Discrimination against racial and ethnic minority groups exists in the academy, and the associated biases impact hiring and promotion, publication rates, grant funding, and awards. Precisely how racial and ethnic bias impacts the manner in which the scientific community engages with the ideas of academics in minority groups has yet to be fully elucidated. Citations are a marker of such community engagement, as well as a currency used to attain career milestones. We assessed the extent and drivers of racial and ethnic imbalance in the reference lists of papers published in five top neuroscience journals over the last 25 years.
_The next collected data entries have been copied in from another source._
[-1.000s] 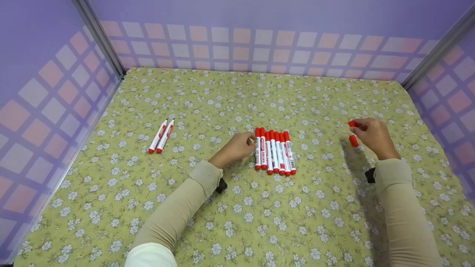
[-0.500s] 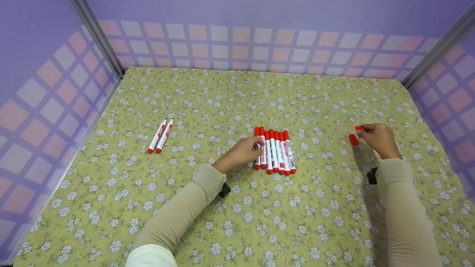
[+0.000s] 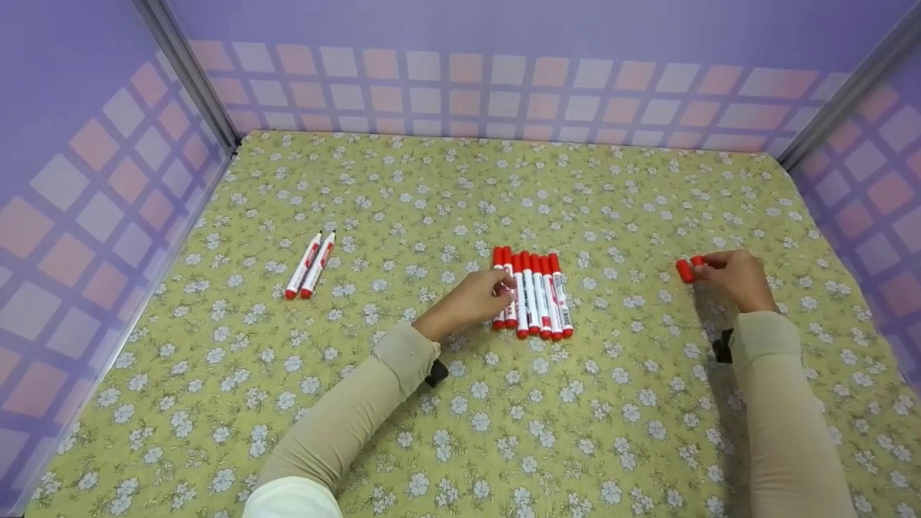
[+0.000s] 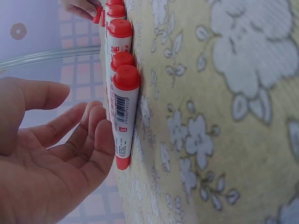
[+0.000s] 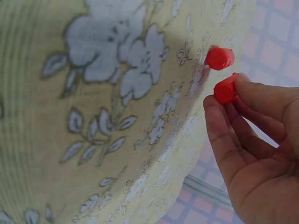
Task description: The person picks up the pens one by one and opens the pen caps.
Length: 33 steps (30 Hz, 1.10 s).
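My right hand [image 3: 741, 279] pinches a red marker cap [image 5: 225, 92] between thumb and fingers, close above the cloth. Beside it lies a second red cap [image 5: 219, 58]; whether the two touch I cannot tell. Several white markers with red caps [image 3: 538, 302] form a side-by-side row mid-table. Over the row's left end hovers my left hand [image 3: 471, 301], partly hiding the leftmost markers. In the left wrist view its fingers are loosely bent with nothing between them, near the closest marker [image 4: 122, 116].
Two uncapped markers [image 3: 318, 266] with dark tips lie side by side on the left of the flowered tablecloth [image 3: 403, 446]. Purple panels with pink and white squares [image 3: 468, 86] enclose the table at the back and both sides.
My right hand has brought its cap down and slightly right, beside the lying cap. The left hand has shifted right from the row's edge to over its left end.
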Motion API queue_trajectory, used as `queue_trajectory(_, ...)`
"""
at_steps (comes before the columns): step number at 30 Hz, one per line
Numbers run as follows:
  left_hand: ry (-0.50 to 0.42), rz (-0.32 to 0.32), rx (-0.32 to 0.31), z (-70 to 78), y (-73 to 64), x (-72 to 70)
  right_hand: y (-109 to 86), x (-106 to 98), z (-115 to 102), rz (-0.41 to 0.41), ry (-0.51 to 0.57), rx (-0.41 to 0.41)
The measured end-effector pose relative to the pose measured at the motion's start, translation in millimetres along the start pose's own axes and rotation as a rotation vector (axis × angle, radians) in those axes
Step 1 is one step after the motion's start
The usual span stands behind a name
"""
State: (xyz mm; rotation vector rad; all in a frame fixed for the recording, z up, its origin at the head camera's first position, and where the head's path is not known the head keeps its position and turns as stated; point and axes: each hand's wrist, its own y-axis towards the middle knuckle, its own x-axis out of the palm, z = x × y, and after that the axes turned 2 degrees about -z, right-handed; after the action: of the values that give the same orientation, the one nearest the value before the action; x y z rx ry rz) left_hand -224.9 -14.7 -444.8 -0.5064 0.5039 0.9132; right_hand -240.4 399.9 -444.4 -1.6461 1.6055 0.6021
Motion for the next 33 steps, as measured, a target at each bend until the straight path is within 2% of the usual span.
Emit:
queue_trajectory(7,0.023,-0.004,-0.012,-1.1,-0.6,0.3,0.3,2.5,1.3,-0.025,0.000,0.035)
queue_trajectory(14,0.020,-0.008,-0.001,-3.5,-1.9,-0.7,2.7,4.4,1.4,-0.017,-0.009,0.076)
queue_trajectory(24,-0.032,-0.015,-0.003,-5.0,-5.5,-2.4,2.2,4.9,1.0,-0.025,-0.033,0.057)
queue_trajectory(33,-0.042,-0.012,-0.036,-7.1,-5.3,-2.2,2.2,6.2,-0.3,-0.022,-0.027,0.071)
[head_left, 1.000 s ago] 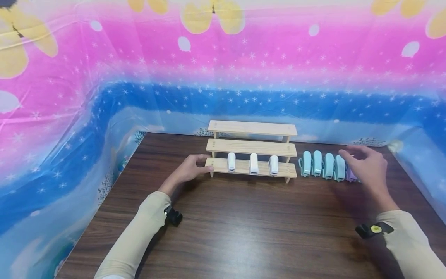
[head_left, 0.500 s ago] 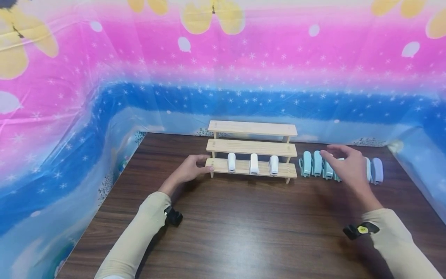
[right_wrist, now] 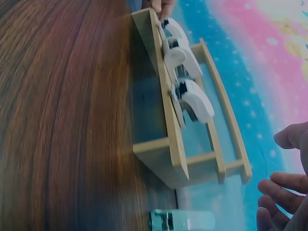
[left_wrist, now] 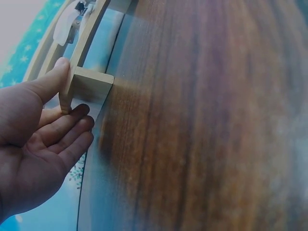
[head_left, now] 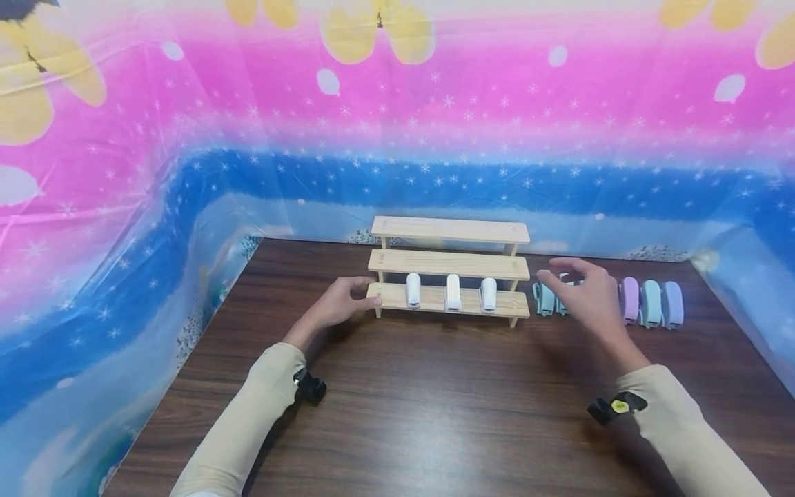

Towards Reproducible Brain-Wide Association Studies

Scott Marek - October 5, 2020

Leveraging the Adolescent Brain Cognitive Development (ABCD) Study (N=11,878), we estimated the effect sizes and reproducibility of these brain-wide associations studies (BWAS) as a function of sample size. The very largest, replicable brain-wide associations for univariate and multivariate methods were r=0.14 and r=0.34, respectively. In smaller subsamples, typical for BWAS, effect sizes were ubiquitously inflated due to sampling variability, causing widespread replication failure. Sample sizes of N⪆2,000 are required to provide stable and reproducible brain-behavioral phenotype associations. While investigator-initiated brain-behavior research continues to generate hypotheses and propel innovation, large consortia are needed to usher in a new era of reproducible BWAS.